> _Task prompt_:
Once a line is found to contain "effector", copy it out of the listing.

━━━ Stored data

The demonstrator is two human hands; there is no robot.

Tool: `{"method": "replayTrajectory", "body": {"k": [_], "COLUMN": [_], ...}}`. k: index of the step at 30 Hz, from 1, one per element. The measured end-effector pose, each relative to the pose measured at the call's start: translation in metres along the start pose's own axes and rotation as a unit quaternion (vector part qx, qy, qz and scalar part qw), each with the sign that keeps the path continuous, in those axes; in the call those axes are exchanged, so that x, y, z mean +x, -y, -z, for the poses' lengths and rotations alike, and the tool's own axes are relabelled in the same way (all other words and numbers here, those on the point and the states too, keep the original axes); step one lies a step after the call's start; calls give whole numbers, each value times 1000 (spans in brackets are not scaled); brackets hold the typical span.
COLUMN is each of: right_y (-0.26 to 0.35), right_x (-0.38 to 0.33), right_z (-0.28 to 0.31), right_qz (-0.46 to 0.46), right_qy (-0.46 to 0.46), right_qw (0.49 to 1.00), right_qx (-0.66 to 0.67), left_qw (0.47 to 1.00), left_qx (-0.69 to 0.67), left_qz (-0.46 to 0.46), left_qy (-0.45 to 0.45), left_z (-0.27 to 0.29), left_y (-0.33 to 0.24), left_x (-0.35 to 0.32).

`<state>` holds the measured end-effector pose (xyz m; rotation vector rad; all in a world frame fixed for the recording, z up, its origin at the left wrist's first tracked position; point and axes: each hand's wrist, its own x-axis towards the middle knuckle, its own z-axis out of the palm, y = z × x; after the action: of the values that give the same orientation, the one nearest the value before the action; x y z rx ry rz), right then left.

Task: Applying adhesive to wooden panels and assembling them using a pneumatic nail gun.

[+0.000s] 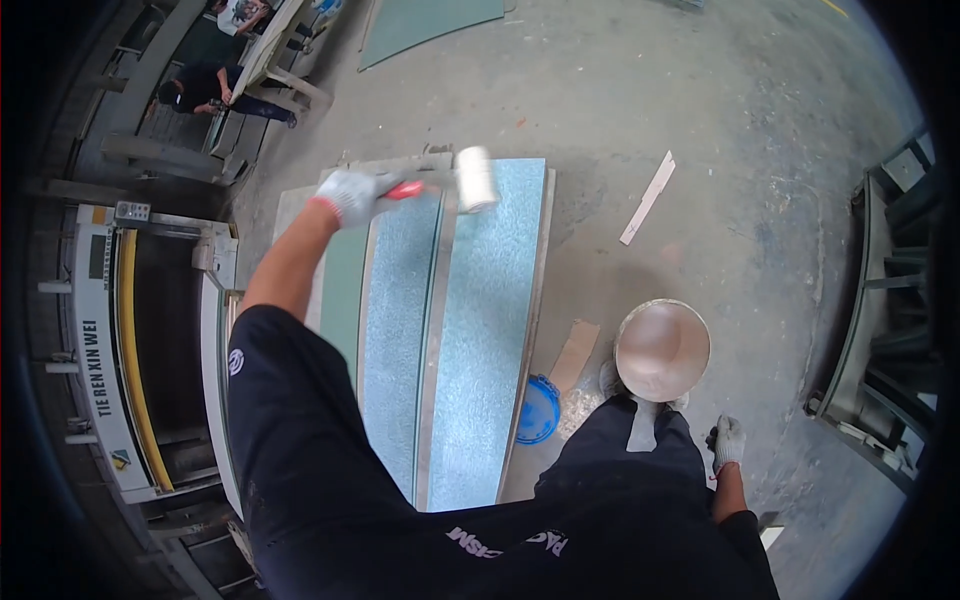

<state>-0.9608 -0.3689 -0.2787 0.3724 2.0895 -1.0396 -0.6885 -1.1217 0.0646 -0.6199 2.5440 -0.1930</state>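
Note:
My left hand (350, 195), in a white knitted glove, is closed around the red handle of a paint roller (477, 180). The roller's white sleeve, slightly blurred, is over the far end of a long pale-blue panel (490, 330); I cannot tell whether it touches. Left of that lies a second blue panel (400, 290), with a mottled, wet-looking sheen, then a plain green strip (345, 270). My right hand (729, 442), also gloved, hangs low by my right side with fingers curled; whatever it may hold is hidden. Nearest to it stands a round bucket (662, 350) with pale contents.
A blue lid (537, 410) and a brown cardboard piece (575, 355) lie between panels and bucket. A pale strip (648, 198) is on the concrete floor. Machinery (105, 350) lines the left, a metal rack (870, 300) the right. Two people are at a far-left table (265, 50).

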Motion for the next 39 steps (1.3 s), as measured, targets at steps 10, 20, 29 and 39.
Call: {"method": "replayTrajectory", "body": {"k": [10,20,29,39], "right_y": [19,8,7,-2], "right_x": [15,25,14,20], "right_z": [-18,-4,12,-6], "right_qz": [-33,-57,2,-44], "right_qy": [18,13,10,40], "right_qw": [999,998,1000,998], "right_qx": [-20,6,-26,2], "left_qw": [999,986,999,984], "left_qx": [-3,-43,-40,-97], "left_qz": [48,157,-26,100], "left_qy": [-25,-17,-11,-114], "left_z": [11,-8,39,49], "left_y": [-38,-26,-115,-118], "left_x": [-3,-68,59,37]}}
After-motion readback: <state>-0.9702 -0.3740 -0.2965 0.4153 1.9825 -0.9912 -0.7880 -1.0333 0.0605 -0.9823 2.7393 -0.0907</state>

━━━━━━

> _Task solution_:
Tool: `{"method": "replayTrajectory", "body": {"k": [_], "COLUMN": [_], ...}}`. k: index of the step at 30 Hz, from 1, one per element. The measured end-effector pose, each relative to the pose measured at the call's start: translation in metres along the start pose's own axes and rotation as a unit quaternion (vector part qx, qy, qz and scalar part qw), each with the sign that keeps the path continuous, in those axes; in the call those axes are exchanged, so that x, y, z mean +x, -y, -z, for the poses' lengths and rotations alike, and the tool's own axes are relabelled in the same way (all other words and numbers here, those on the point and the states too, keep the original axes); step one lies a step after the call's start; calls give whole numbers, each value times 1000 (spans in brackets are not scaled); brackets hold the typical span.
`<state>` holds the measured end-effector pose (xyz m; rotation vector rad; all in a world frame fixed for the recording, z up, its origin at the left wrist's first tracked position; point and axes: each hand's wrist, its own x-axis towards the middle knuckle, its own z-axis out of the palm, y = z × x; after the action: of the values that give the same orientation, the one nearest the value before the action; x y z rx ry rz), right then left.

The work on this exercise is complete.